Gerade in den USA sind die Billboard 200 Charts sehr beliebt, aber auch hierzulande werfen Musikfreunde gerne einen Blick auf die Charts, um die aktuellen Trends einzusehen. Bislang waren die Billboard-Charts komplett auf Albumverkäufen basierend, in Zukunft werden die Betreiber aber auch Downloads sowie Streaming-Dienste mit einbeziehen, um so ein besseres Gesamtbild der aktuell beliebtesten Musikstücke zu erhalten.

Billboard 200 Charts: Spotify, Rdio & Co.

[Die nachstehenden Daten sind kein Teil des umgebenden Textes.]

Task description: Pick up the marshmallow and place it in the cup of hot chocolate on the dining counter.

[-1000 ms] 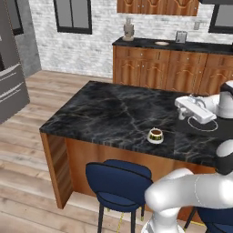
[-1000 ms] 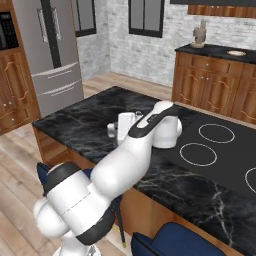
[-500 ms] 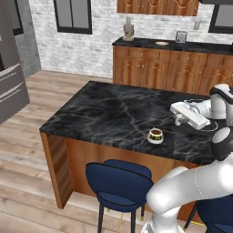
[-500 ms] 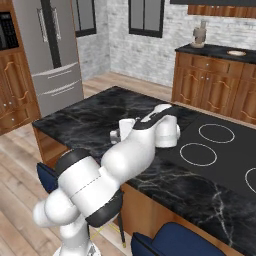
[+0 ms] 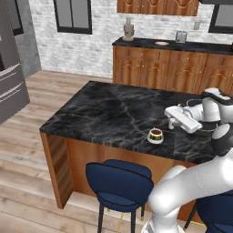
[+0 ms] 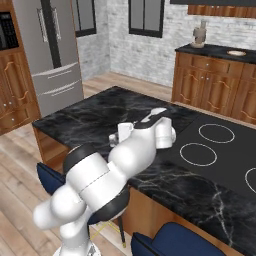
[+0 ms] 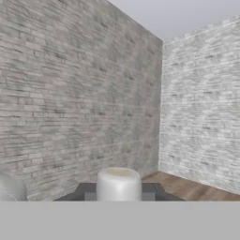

Um passende Relationen zu finden, haben sich die Billboard-Macher überlegt, wie man die Downloads und Streams am Besten in die Wertung einfließen lassen könnte. Und zwar wird es als ein Albumverkauf gewertet, wenn ein Lied über 1.500 gestreamt wird – bei den Downloads werden 10 Downloads eines Tracks als Albumverkauf angesehen.

Weiterhin ist bekannt, dass die Billboard 200 Charts in Zukunft einige Streaming-Dienste inkludieren werden, unter anderem Spotify, Rdio, Beats Music, Rhapsody und Google Play. Erstmals werden die wöchentlichen Charts am 4. Dezember 2014 die Statistiken aus Streams und Downloads beinhalten.

Andere Ergebnisse durch neue Zählweise

Dass die Hinzunahme von Streams und Downloads einen größeren Einfluss auf die Billboard 200 Charts haben kann, wurde direkt anhand eines Beispiels erklärt. Das Album „My Everything“ von Ariana Grande lag in der vergangenen Woche auf Platz 36 der Billboard-Charts, inklusive Streams und Downloads wäre aber der 9. Platz in den Charts herausgesprungen.